March 24, 2015
If you have jaw pain that interferes with chewing, swallowing, speaking, or even breathing, you are not alone. About 12 percent of Americans have some type of TMJ, or temporomandibular joint pain. The TMJ and the surrounding muscles act in a complicated balance. When something in that balance goes wrong, it can be both painful and embarrassing. It can also interfere with your oral health.
Luckily, many joint disorders, or TMD, are temporary and can be treated. Let’s look at some of the causes of jaw pain from TMD and how TMJ treatment works.
How Does The Temporomandibular Joint (TMJ) Work?
The temporomandibular joint is where the lower jawbone meets your skull, near your temple. Those temple or temporal bones and muscles connect to the jawbone, or mandible, at the TMJ. A soft disc works like a shock absorber between the two bones as you chew and speak. It is one of the most complicated joints in your body. It can move in three dimensions with very fine control.
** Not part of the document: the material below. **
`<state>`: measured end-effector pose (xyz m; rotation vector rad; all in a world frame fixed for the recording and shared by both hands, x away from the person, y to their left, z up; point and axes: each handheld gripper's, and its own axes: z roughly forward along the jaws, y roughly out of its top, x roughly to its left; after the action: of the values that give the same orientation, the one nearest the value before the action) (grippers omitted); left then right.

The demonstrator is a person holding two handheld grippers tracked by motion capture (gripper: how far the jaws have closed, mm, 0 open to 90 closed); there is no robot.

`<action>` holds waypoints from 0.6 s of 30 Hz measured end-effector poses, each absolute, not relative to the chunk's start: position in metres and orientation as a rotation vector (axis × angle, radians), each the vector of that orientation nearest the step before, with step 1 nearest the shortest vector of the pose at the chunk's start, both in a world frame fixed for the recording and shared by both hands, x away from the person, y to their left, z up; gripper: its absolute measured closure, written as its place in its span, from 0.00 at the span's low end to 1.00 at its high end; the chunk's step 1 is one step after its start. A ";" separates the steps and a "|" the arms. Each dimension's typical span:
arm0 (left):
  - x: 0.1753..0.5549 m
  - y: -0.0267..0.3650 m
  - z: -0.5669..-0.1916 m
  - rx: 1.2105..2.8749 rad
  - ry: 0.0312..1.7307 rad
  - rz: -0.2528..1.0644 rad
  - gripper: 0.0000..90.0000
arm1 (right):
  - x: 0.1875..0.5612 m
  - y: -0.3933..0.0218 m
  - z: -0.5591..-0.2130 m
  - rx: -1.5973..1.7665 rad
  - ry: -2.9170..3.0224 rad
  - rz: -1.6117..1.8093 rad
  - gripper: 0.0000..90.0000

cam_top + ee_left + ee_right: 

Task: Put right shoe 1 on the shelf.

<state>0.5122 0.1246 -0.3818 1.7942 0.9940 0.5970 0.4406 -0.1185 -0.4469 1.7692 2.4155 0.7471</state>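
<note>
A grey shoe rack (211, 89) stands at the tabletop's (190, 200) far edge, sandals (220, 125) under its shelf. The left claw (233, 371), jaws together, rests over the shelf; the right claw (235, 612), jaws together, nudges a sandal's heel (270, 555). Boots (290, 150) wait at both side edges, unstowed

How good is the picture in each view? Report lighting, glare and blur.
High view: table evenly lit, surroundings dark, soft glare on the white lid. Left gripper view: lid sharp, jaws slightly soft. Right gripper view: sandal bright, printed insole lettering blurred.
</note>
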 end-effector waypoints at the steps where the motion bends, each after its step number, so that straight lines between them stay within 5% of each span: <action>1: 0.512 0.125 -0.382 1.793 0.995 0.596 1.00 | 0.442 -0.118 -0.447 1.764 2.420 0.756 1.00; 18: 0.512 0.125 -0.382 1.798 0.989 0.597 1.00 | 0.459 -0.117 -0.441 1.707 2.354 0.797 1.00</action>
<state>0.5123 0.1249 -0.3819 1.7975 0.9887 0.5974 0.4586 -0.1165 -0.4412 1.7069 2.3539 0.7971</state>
What Causes Pain In The Jaw?
Anything that causes other joints to hurt can also cause TMJ pain. Arthritis and fibromyalgia can sometimes show up as jaw pain. Usually, TMD pain is caused by stress on the physical structures of the joint and the nearby muscles.
Some of the stresses on the jaw joint and triggers for pain include:
− Incorrect bite
− Pressure from orthodontic work, braces or retainers
− Teeth grinding
− Poor posture, especially holding your neck and head wrong while typing or reading
− Emotional stress that makes your facial muscles tense
− Poor diet
− Injuries from falls or sports
What Are The Signs And Symptoms Of TMD And TMJ Pain?
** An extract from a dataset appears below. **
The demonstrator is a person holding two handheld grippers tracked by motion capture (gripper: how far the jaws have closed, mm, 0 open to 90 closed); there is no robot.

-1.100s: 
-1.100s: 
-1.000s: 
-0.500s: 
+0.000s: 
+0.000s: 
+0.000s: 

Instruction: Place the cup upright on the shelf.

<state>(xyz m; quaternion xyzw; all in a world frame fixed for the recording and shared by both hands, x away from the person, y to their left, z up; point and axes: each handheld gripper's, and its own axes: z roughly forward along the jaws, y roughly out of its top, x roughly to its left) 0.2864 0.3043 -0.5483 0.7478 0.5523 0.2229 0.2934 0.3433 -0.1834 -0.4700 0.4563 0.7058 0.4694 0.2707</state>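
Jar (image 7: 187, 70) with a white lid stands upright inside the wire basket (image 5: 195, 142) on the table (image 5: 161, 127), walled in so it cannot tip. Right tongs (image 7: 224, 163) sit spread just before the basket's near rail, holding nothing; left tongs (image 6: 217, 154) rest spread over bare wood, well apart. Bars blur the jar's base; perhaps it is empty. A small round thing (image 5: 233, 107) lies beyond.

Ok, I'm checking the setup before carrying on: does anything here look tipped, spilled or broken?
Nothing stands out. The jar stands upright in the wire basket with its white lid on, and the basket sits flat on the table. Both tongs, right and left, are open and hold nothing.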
Symptoms of TMJ pain can overlap with other problems like toothache, ear infection and headaches. TMJ pain affects women slightly more often than men. It usually happens between ages 20 and 40.
Pain or tenderness in front of your ears is the main symptom. It is especially painful when you eat, speak or do anything else that involves opening and closing your mouth. Patients often tell us they hear clicking or popping as they move their mouth. Headaches and neck pain can also happen when the other muscles in the head try to compensate for the jaw muscles. Sometimes it will be actually hard to close or open your mouth at all.
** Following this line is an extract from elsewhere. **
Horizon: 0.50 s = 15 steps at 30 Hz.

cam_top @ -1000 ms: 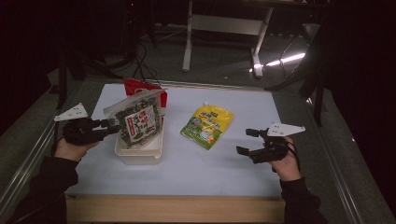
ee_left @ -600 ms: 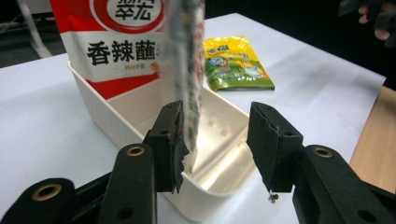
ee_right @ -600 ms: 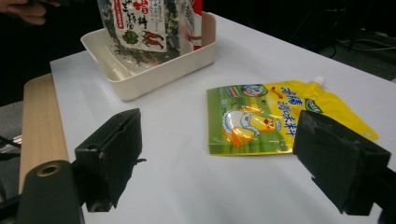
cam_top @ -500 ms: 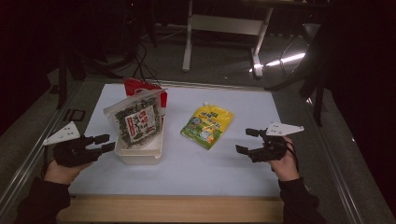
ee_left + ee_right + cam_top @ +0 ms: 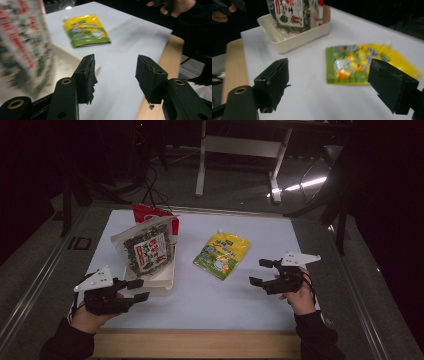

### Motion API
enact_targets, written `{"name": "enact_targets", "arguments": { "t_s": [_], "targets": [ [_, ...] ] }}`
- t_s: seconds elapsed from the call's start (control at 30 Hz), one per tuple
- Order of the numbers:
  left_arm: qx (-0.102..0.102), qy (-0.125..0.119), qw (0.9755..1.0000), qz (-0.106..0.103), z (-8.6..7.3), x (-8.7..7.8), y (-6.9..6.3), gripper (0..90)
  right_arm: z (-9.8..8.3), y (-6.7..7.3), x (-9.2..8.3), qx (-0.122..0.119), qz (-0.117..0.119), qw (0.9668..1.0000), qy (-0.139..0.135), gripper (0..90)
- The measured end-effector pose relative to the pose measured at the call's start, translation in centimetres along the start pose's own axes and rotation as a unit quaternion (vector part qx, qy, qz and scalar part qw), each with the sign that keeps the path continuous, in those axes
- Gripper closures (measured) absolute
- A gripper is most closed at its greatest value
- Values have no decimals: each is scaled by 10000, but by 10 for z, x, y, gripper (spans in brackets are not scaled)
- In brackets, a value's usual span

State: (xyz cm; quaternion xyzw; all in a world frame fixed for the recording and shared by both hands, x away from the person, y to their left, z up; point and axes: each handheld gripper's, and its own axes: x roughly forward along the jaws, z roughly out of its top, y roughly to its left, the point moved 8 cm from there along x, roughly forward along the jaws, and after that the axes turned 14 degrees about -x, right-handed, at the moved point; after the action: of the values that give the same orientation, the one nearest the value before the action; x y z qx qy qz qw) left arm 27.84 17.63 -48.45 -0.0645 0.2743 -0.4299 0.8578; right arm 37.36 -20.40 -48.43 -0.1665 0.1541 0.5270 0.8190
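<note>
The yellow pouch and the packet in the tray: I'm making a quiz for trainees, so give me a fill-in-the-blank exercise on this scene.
1. The yellow pouch lies flat on the ____ table cover.
2. The seaweed packet stands inside the cream ____.
3. The right tool has its jaws ____, with nothing between them.
4. Behind the seaweed packet stands a ____ packet.

Missing words: white; tray; open; red
</note>
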Motion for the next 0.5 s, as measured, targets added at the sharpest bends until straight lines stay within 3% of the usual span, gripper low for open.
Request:
{"name": "enact_targets", "arguments": {
  "t_s": [0.03,0.17,0.37,0.43,0.5],
  "targets": [
    [54,14,9999,-98,1,6,-7,507,0,0,0,9,-8,10000,16,172],
    [97,60,9996,-259,2,20,-16,495,-2,-2,2,57,-163,9998,64,138],
    [117,212,9986,-477,-1,45,-26,415,-4,-3,7,120,-334,9993,84,106],
    [117,212,9986,-477,-1,45,-26,415,-3,-3,8,125,-380,9992,59,106],
    [107,310,9980,-547,-6,61,-31,357,0,-1,10,135,-368,9992,-21,108]
  ]
}}
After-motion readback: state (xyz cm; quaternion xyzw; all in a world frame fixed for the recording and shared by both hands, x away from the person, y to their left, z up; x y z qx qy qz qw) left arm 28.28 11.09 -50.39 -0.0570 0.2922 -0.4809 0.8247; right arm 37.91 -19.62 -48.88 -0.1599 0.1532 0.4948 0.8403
TMD and TMJ pain can seriously impact your life. Pain while chewing crunchy foods – especially vegetables – can mean changing your diet to unhealthy food choices. Leaving TMD untreated can even cause serious chronic headaches or chronic jaw pain. People with chronic jaw pain make less saliva, causing additional speaking and eating problems as well as tooth or gum issues.
How Can My Dentist Treat Or Manage My Jaw Pain?
Dr. Petry and Dr. Walton can prescribe medication to relieve temporary TMJ pain. Muscle relaxants and anti-inflammatory medicines are the first line of defense when home treatments like ice, moist heat and rest are not enough.
A custom bite guard or stabilization splint is often used to treat jaw pain from teeth grinding or from a misaligned bite. Physical therapy treatments, like ultrasound therapy and corticosteroid injections, can also help the muscles around the jaw joint relax and heal.
If the more conservative treatments fail, surgery is sometimes – but very rarely – used. Some experts and studies say TMJ reconstruction surgery can leave more issues than it solves.
Luckily, most people see their jaw pain go away with conservative treatment. Dr. Petry and Dr. Walton can help you make sure your jaw pain is treated as quickly as possible, so you can get back to your daily activities, favorite healthy foods and great overall oral health!